The contention of the respondent that the bonds were sold at par cannot be sustained. The evidence conclusively shows that the petitioner was unsuccessful in its efforts to sell its bonds at par. The First Wisconsin Co. was willing to underwrite the issue only upon condition that the petitioner rid itself of its floating indebtedness and issue to it certain shares of stock which it could sell to its customers in connection with the sale of the bonds.

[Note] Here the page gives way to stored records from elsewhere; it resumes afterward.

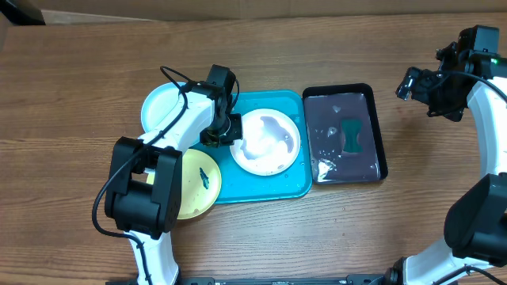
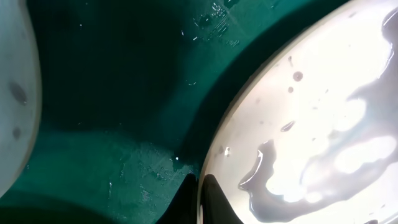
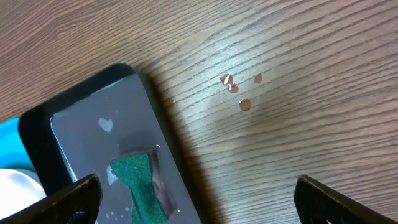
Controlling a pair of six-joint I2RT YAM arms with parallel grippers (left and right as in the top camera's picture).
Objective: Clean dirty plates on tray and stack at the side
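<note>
The white plate (image 1: 268,142) lies wet on the teal tray (image 1: 261,186). My left gripper (image 1: 226,133) stands at its left rim. In the left wrist view the two dark fingertips (image 2: 214,200) are shut on the white plate's (image 2: 311,124) edge, over the wet tray (image 2: 112,93). The light blue plate (image 1: 161,107) lies at the tray's left end, partly under my left arm. Off the tray's near-left corner sits the pale yellow plate (image 1: 192,186) with a dark-blue smear. My right gripper (image 1: 432,85) hangs open above the bare table at the far right, holding nothing.
A black tray (image 1: 380,134) of water with a green sponge (image 1: 352,134) stands right of the teal tray. From the right wrist camera I see the black tray (image 3: 81,124), the sponge (image 3: 137,186) and small spots on the wood (image 3: 239,90).
</note>
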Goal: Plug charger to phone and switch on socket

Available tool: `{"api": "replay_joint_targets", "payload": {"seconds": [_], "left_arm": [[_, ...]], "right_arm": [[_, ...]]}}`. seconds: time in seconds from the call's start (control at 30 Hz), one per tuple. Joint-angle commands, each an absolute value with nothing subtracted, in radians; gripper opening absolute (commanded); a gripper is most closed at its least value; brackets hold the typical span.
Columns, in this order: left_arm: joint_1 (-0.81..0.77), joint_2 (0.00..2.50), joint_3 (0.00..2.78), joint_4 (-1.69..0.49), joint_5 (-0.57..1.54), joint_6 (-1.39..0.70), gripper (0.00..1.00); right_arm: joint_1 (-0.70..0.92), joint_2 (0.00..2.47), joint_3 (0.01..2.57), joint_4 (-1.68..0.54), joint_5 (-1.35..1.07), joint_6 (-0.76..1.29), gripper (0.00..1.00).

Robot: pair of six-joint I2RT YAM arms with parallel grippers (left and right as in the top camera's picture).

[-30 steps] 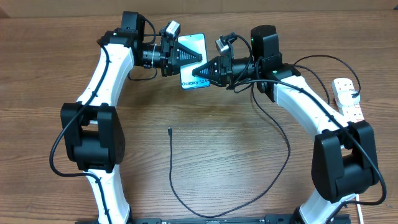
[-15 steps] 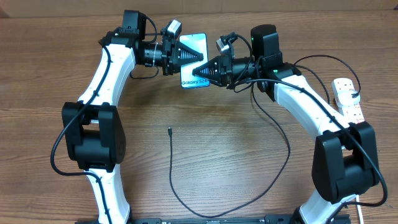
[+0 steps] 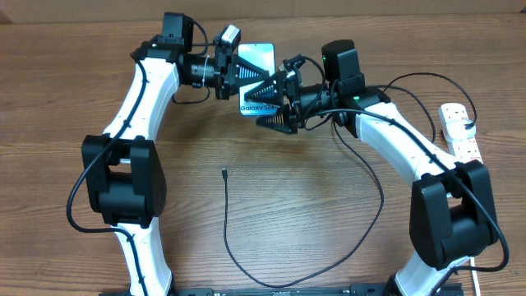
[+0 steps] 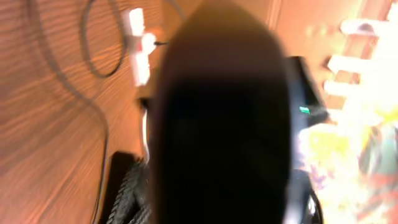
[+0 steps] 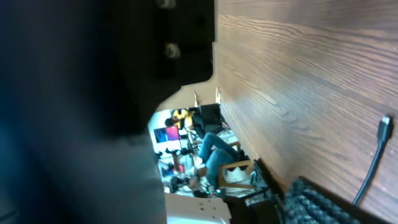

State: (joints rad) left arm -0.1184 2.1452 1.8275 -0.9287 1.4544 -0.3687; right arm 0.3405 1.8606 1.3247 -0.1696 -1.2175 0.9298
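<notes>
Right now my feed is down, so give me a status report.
Left gripper shut on slim blue-white-screen phone. Right gripper open beside it. Thin black charger cable loose on wooden table, connector tip unplugged. White power strip untouched, no obstruction seen.

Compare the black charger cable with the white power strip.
The cable is thin and black; the power strip is blocky and white. The cable curves loosely across the middle of the table, while the power strip lies straight at the far right side, its lower end hidden by the right arm. Both rest on the table, apart from the phone.
</notes>
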Motion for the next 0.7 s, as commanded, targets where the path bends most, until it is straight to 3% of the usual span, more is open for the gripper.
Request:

In this connection the president of the First Wisconsin Co. testified:
The common stock that we received of the corporation [petitioner] we sold in units to the bondholders, and six or eight months later we were able to sell *456some oí the bonds, the tail end of the issue, without the stock. It was not a part of our plan, but it happened that eight months later we were able to sell the bonds without the common stock.
The position of the petitioner is that its shares of common stock were sold at par. The corollary of this is that the first mortgage bonds were sold at $75. There is nothing in the evidence that warrants such a contention. The first mortgage bonds in the amount of $1,000,000 were secured by property that had cost the petitioner $3,000,000, bore 7 percent interest, and matured in 1930. We reject the contention that $750,000 of the cash received should be allocated to the $1,000,000 bonds and $250,000 to the $250,000 par value of stock issued.
From a consideration of all of the evidence, we reach the conclusion that the first mortgage bonds were sold for $900,000, or at a total discount of $100,000, and that the common stock issued in connection therewith was sold at $40 per share. Upon this basis the petitioner is entitled to the amortization of the discount of $100,000 over the life of the first mortgage bonds.
Upon the same basis, namely, that the shares of stock issued in connection with the second mortgage bonds were sold at $40 per share, the total discount at which the $698,850 par value of second mortgage bonds were sold was $55,908. The petitioner is entitled to amortize such discount over the life of the second mortgage bonds.
At the hearing counsel for respondent admitted error in the computation of petitioner’s deductible allowances for depreciation in 1926, in the amount of $38,859.54, which he now concedes should be added to petitioner’s allowable deductions for that year, and that the effect of such inclusion is to increase any statutory net loss sustained in 1926 in the amount of $16,597.65. He also admits that “ in the event an additional deduction was allowed for 1926 of the bond discount, of course, the net loss would be increased by whatever amount the petitioner is entitled to.” The effect of these admissions will be taken into account in the recomputation under Rule 50.
Reviewed by the Board.
Judgment will be entered wnder Rule 50.
Sec. 274. (g). The Board in redetermining a deficiency in respect of any taxable year shall consider such facts with relation to the taxes for other taxable years as may be necessary correctly to redetermine the amount of such deficiency, but in so doing shall have no jurisdiction to determine whether or not the tax for any other taxable year has been overpaid or underpaid.